SPEAKER_03: Yeah, Austin Country Club. Austin Country Club.
SPEAKER_04: The pro told Jeff that Matthew McConaughey was using our products and loved them.
SPEAKER_05: How he was buying it at the shop there. Yes, in the golf. So they said the golf pro there says Matthew McConaughey likes your stuff, but you didn't know that for sure.
SPEAKER_04: We just heard it through the pro. OK, so this was at the height of InStyle magazine. And there was all the celebrity features about what the celebs are using. So Emily was based in New York and she was really hitting the streets, you know, talking to the editors, trying to get some ink on Jack Black. And she landed a meeting with InStyle and she shared the Matthew McConaughey tidbit and they published it in September.
SPEAKER_05: Just a photo of him and then saying, hey, he likes Jack Black products.
SPEAKER_04: Right. And then they had a picture of the beard loop and the lip balm.
SPEAKER_05: Wow.
SPEAKER_04: And so that led to specialty stores calling us. We actually got inbound calls from people interested in taking our line, which was a first. And here's my question about that.
SPEAKER_05: She could have been totally lying. Like, she could have said, hey, Matthew McConaughey or Jack Nicholson. And they were just like, yeah, great. We'll run a story. Like, I'm amazed about that. I mean, because Matthew McConaughey probably doesn't read InStyle, but like he could have been flipping through it at the grocery store if he goes and had been like, what? Jack Black? First of all, what is Jack Black? Or he might have been like, how do they even know this? Right. They just ran with it.
SPEAKER_04: Well, that was back in the day. Back in 2000. That doesn't happen anymore. Doesn't happen anymore. You get sued. Yeah. Yeah. So the magazines, you know, they carefully do their diligence and all that. But back then it was very, very common. All right.
SPEAKER_05: So you have Matthew McConaughey maybe, maybe not using the product, but it doesn't matter. You're getting attention. And you, but you also knew through the disaster at Orlando that you had to probably start to look at retail shops. And so I guess the first big store was a Dallas department store, Stanley Korshak, is that what it's called?
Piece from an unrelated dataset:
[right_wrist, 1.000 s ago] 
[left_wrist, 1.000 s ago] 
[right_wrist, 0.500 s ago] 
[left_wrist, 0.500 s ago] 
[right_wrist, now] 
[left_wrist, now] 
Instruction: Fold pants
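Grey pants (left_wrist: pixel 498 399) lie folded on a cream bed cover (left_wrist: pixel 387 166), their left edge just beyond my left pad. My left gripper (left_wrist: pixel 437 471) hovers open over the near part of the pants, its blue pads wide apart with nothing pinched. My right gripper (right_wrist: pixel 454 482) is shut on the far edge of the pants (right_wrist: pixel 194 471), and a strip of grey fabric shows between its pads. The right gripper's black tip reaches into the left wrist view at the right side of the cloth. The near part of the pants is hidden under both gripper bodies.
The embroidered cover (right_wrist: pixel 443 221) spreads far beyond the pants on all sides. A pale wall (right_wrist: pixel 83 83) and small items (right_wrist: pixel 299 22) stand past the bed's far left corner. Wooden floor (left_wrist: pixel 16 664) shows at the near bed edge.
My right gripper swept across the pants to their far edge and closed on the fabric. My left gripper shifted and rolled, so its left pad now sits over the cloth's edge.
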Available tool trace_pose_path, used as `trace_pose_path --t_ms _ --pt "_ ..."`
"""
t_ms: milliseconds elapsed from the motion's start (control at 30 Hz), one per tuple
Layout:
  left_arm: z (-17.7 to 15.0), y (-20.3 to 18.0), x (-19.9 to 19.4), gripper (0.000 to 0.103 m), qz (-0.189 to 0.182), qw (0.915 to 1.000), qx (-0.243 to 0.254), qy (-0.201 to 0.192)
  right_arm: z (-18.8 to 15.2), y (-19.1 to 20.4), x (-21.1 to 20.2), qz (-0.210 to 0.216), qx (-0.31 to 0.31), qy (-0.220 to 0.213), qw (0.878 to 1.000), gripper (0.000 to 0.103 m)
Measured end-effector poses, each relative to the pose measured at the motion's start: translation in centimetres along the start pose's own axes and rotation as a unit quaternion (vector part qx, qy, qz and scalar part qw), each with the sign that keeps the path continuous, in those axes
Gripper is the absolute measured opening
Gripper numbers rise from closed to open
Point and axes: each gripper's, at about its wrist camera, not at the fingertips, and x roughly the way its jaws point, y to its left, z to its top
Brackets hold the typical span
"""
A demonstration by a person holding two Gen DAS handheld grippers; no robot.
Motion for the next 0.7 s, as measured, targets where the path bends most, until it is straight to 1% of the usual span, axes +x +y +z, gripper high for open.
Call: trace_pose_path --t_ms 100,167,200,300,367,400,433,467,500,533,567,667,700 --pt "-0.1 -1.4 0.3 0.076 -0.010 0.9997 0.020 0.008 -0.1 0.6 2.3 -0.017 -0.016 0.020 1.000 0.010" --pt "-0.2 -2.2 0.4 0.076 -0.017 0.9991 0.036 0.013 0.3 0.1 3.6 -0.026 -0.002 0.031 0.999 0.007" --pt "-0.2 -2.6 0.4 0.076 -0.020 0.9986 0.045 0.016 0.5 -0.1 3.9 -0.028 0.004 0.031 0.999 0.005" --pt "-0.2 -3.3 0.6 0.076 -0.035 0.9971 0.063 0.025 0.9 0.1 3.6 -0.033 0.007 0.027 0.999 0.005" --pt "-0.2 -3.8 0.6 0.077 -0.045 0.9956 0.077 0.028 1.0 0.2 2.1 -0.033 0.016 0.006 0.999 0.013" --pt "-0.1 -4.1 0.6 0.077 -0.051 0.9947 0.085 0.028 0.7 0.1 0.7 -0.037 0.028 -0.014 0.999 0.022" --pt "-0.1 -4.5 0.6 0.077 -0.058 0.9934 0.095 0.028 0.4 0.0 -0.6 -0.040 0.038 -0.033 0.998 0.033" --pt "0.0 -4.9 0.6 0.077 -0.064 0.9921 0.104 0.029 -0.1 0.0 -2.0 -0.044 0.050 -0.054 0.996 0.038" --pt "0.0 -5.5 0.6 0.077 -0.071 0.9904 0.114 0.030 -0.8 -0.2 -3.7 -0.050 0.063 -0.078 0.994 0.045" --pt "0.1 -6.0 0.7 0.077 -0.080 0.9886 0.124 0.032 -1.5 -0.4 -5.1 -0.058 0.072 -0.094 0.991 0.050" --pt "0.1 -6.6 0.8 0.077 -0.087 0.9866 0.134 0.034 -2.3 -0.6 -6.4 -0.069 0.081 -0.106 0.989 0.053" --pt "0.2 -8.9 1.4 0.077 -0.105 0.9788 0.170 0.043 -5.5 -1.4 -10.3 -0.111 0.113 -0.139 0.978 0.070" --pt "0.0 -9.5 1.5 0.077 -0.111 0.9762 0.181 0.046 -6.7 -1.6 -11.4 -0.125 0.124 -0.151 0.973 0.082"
Yeah. So tell me about that approach. How did you get in there? Well, they just have one location, but it's super special store, very upscale, great selection
SPEAKER_04: of merchandise. And the buyer granted me a meeting and I presented the line. At that point, it was still in lab samples because we didn't have production. He took everything home and he tried it and he called back very quickly and he's like, I love your formulas. We'll take it. And we're like, oh my gosh, like that's great. And they immediately did well with it. They had good sell through and were reordering. And so we started really to focus on more traditional retailers, but to not abandon golf either though.
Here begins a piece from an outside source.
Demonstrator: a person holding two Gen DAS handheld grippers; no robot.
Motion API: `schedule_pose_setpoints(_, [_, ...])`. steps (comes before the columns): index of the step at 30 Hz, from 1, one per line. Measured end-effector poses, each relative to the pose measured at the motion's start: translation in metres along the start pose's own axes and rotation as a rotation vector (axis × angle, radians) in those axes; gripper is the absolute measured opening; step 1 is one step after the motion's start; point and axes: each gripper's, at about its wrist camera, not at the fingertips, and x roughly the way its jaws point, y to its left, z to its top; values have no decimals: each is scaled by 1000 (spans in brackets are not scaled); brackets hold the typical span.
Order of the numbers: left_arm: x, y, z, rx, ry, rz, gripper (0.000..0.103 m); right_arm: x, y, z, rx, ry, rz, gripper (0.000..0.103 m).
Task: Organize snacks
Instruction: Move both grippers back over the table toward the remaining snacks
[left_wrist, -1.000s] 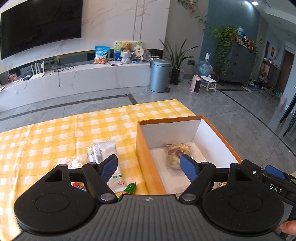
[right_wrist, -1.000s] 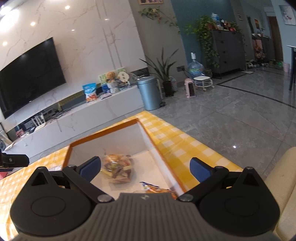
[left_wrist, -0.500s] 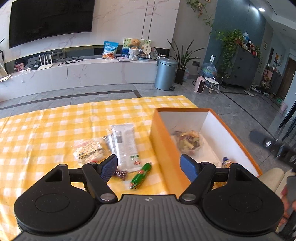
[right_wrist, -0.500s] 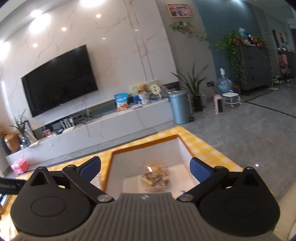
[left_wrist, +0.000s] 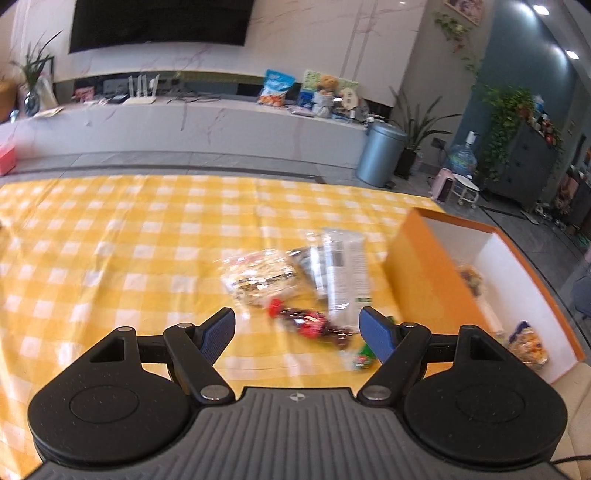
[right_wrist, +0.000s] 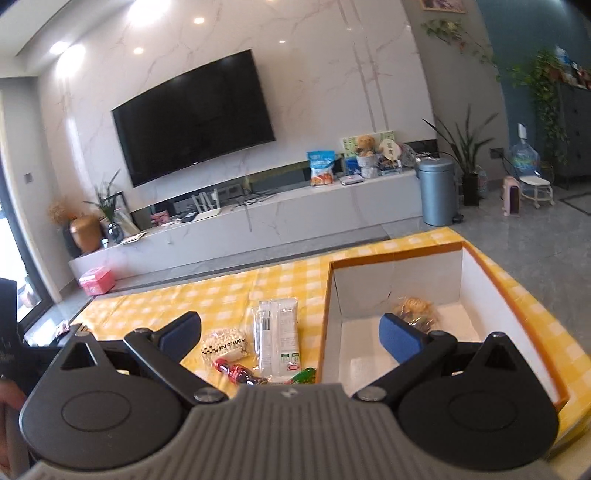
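A: Notes, snack table. Yellow-and-white checked tablecloth covered the tabletop. An orange cardboard box with a white inside sat toward the right edge, open at the top.

B: What lay in the box?

A: A clear bag of mixed brown snacks against the far wall, and a small blue-and-orange packet near the front corner. The packet showed only from the left tong's camera.

B: And loose on the cloth?

A: Four pieces bunched just left of the box. A clear pouch of pale nuts with a black-and-white band; a long white flat wrapper with printed labels beside it, on the box side; a red-and-dark candy wrapper in front of the pouch; a small green packet nearest the box wall. Whether the wrapper overlapped a silvery one beneath, I couldn't tell in the blur.

B: The left tong?

A: Left gripper hung above the loose pile, blue pads spread wide, nothing between them; the red candy wrapper lay below the gap.

B: The right?

A: Right gripper also released, pads far apart and empty, one over the cloth, the other over the box's near end. A hand showed at the far left edge.
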Motion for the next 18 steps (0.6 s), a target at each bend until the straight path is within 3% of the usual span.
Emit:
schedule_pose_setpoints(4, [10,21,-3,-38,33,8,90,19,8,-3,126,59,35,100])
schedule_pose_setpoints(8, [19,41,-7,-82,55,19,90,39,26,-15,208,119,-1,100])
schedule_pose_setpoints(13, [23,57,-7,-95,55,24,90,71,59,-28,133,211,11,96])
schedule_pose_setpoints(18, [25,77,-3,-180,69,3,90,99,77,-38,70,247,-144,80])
SPEAKER_05: And once you got into the stores, right, you still, the problem that you have was not, was far from being solved, which is the behavioral change. Because it reminds me, we did a story on the show about Guayaki Yerba Mate, right? And it's a big company now, but when they first started trying to get people to drink it, they're like, this tastes awful. It's bitter. What is this? And it took them like 20 years to kind of introduce it to people. It's still growing, but you're in Stanley Korshak. And then what? Don't you have to like show people how to use it and get men to start using it?
SPEAKER_04: Well they had really great salespeople that did a lot of consultation and personal service. But what we, when our eyes were really opened was when we opened Nordstrom, we pitched the guy in Dallas, his name was Mark Lance. He said he liked the formulas, but he wasn't sure it would work. You know, because retailers are very protective of their valuable real estate on the floor and they got to make sure you're going to sell. And so men's skincare was absolutely not proven and it was very risky for them. Finally he's like, okay, we'll bring you into Stonebriar. We'll test it.
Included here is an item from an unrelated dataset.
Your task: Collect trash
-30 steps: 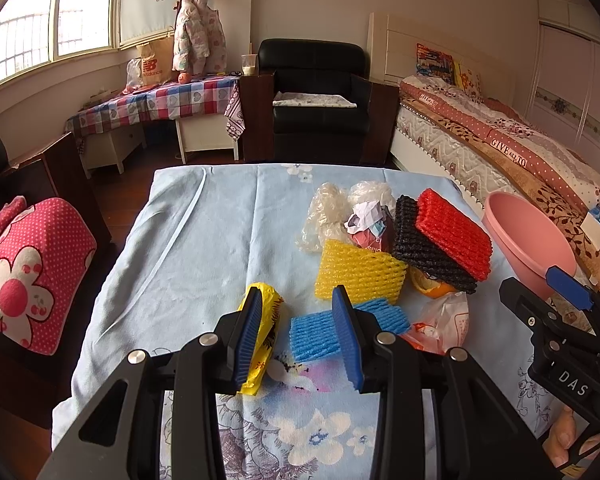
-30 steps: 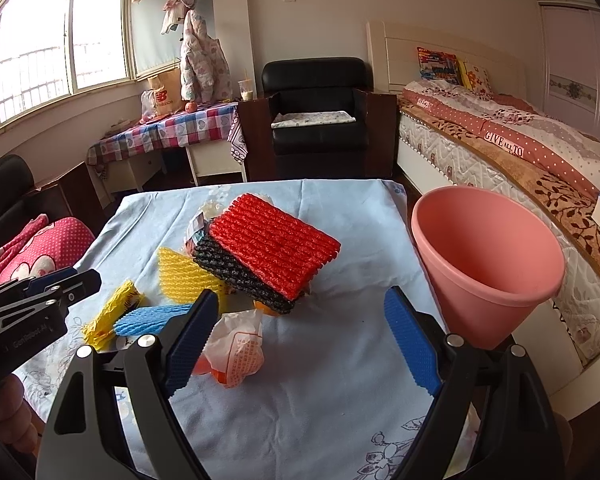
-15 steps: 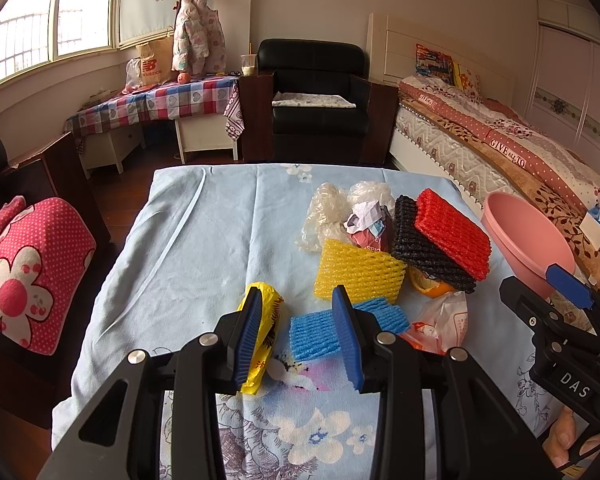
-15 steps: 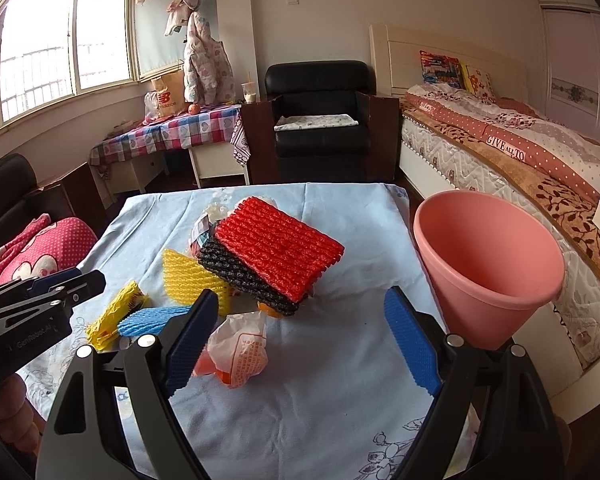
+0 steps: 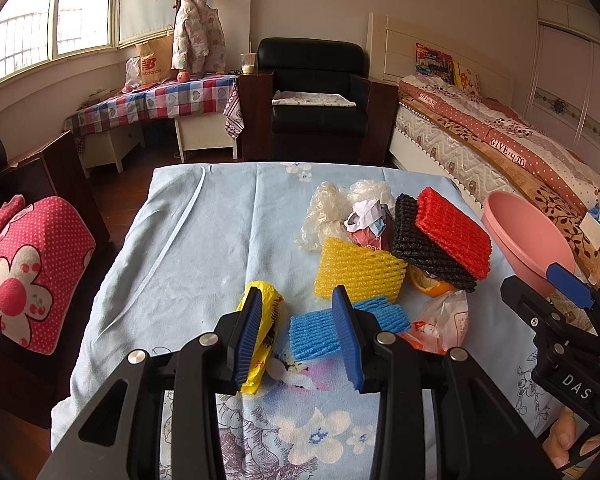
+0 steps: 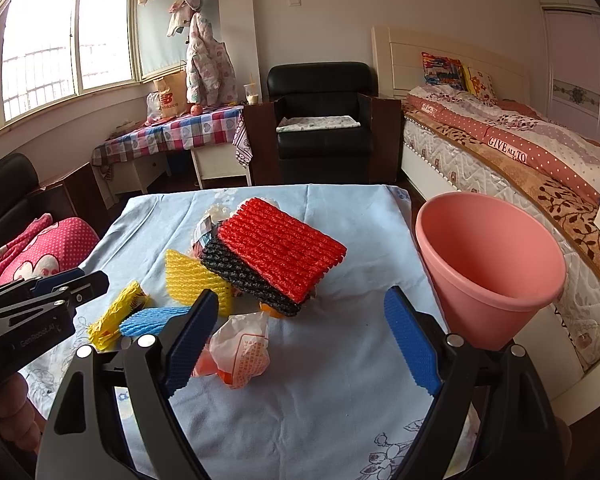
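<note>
A pile of trash lies on the blue flowered tablecloth [image 5: 204,248]: a red foam net [image 5: 454,236] on a black one [image 5: 420,248], a yellow net [image 5: 356,272], a blue net [image 5: 316,332], a yellow wrapper [image 5: 270,316], a white-orange plastic bag [image 6: 244,350], orange peel [image 5: 430,284], crumpled paper [image 5: 368,220] and clear plastic [image 5: 324,212]. My left gripper [image 5: 296,290] hovers open over the gap between wrapper and blue net, holding nothing. My right gripper [image 6: 300,292] stands wide open above the bag, empty. A pink bin [image 6: 488,264] stands at the table's right edge.
A bed [image 6: 520,152] runs along the right, close behind the bin. A black armchair [image 5: 316,96] and a checked side table [image 5: 160,100] stand beyond the far edge. A pink dotted cushion [image 5: 24,276] sits left of the table. A hand [image 6: 12,412] holds the left gripper.
</note>
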Demonstrator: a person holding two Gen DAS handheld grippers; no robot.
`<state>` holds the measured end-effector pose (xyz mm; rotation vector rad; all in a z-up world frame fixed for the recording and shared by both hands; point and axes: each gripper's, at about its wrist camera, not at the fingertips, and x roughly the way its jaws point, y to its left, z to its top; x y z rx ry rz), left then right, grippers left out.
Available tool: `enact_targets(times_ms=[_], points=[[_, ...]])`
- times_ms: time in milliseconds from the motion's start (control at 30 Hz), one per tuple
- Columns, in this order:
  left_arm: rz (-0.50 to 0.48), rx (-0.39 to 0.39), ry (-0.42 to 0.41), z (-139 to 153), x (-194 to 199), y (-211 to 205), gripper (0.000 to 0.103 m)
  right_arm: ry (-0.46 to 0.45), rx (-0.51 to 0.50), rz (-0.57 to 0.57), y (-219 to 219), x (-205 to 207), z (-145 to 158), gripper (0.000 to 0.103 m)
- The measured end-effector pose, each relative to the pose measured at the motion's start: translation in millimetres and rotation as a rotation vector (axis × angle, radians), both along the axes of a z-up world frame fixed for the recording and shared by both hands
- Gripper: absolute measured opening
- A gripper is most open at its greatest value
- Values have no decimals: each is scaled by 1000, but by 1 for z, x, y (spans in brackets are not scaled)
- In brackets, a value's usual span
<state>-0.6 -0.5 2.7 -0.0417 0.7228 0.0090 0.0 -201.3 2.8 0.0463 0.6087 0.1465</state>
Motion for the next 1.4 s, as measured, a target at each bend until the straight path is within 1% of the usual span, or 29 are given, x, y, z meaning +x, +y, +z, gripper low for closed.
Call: enact_targets(times_ms=[333,500,667,700,733,867,1033,1200,1367,1400], points=[[2,-7,-18,1,-4,3,36,-12,3,26,4,-3,0,85],[11,-48,-20,-5,-3,21,36,-15,0,44,4,-2,-3,85],[10,-108,11,-14,-6,40,36,-13,9,59,4,-1,-6,85],[12,-111,14,-16,-8,43,36,-13,11,62,3,-1,-6,82],[13,-111,15,-17,-11,45,36,-12,13,66,3,-1,-7,79],[-2,-96,36,-25,-12,45,36,1,30,75,1,2,-11,77],[-7,-78,81,-37,3,39,36,3,39,93,-1,6,-13,73],[1,-52,121,-48,17,38,36,-7,39,127,-3,12,-7,72],[-7,-34,163,-59,27,38,36,-23,8,176,-3,25,3,72],[-9,-35,168,-61,28,39,32,-22,4,183,-3,28,4,72]])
SPEAKER_05: Stonebriar is a, where is that?
SPEAKER_04: It's in Frisco. Okay. That's where the Dallas Cowboys headquarters are. It's like the booming town. So they invited us to come to the grand opening of the store. It was the last minute invite. We could not get a babysitter. And so me, Jeff, and our two little kids went to the opening and I kind of manned our product and Jeff followed the chase, the kids around the mall. So I didn't sell anything, but I did see this woman making sale after sale. Her name was Elaine Syke and she's the best salesperson I've ever laid eyes on. Wow. And at the end of the night I went up to her and I introduced myself and we started talking and I'm like, well, we just started this line and would you be willing to work a few hours for us? And she, she agreed to give us five hours a week and she sold like crazy. She would pull guys over, start to talk to them, put the product on their skin, let them feel it, let them smell it and they would buy. So here's this, this model of how you educate guys and they would come back and reorder.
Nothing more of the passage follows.